-- What the exercise asks --
The output should be the line containing "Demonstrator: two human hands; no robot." and every later line of the records, exactly as written, and nothing else.

*** Opening of Source information ***

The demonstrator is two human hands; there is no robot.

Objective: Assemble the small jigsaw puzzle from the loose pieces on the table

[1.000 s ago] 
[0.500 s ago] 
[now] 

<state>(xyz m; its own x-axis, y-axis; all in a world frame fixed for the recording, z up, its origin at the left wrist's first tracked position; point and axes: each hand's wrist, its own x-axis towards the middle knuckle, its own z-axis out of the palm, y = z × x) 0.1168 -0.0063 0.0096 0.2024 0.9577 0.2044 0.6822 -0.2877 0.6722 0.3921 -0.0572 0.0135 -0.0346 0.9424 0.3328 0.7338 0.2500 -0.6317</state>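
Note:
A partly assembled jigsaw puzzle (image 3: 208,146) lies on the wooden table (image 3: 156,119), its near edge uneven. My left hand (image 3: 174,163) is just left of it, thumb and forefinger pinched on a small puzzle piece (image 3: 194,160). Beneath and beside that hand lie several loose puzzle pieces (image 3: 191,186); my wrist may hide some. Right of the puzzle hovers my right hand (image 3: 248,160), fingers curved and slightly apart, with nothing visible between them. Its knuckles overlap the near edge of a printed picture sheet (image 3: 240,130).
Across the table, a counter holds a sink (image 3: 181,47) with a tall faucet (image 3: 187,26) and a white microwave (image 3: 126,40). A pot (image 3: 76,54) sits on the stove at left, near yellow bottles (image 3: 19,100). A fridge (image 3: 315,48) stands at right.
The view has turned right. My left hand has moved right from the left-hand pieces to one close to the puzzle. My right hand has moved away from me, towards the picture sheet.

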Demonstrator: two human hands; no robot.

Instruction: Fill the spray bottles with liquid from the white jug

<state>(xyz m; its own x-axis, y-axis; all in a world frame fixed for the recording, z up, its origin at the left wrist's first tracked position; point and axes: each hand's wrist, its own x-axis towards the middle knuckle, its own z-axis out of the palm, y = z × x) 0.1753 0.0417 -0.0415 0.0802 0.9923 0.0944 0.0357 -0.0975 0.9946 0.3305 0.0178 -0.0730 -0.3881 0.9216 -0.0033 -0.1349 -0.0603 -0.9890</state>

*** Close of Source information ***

-- Exercise solution --
Demonstrator: two human hands; no robot.

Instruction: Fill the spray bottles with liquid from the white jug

<state>(xyz m; its own x-axis, y-axis; all in a world frame fixed for the recording, z up, its origin at the left wrist's first tracked position; point and axes: each hand's wrist, its own x-axis towards the middle knuckle, its own z-axis out of the palm, y = z × x) 0.1753 0.0417 -0.0415 0.0802 0.9923 0.0944 0.0357 -0.0975 0.9946 0.3305 0.0178 -0.0730 -0.3881 0.9216 -0.0033 -0.1349 -0.0603 -0.9890</state>

With that, the exercise is finished.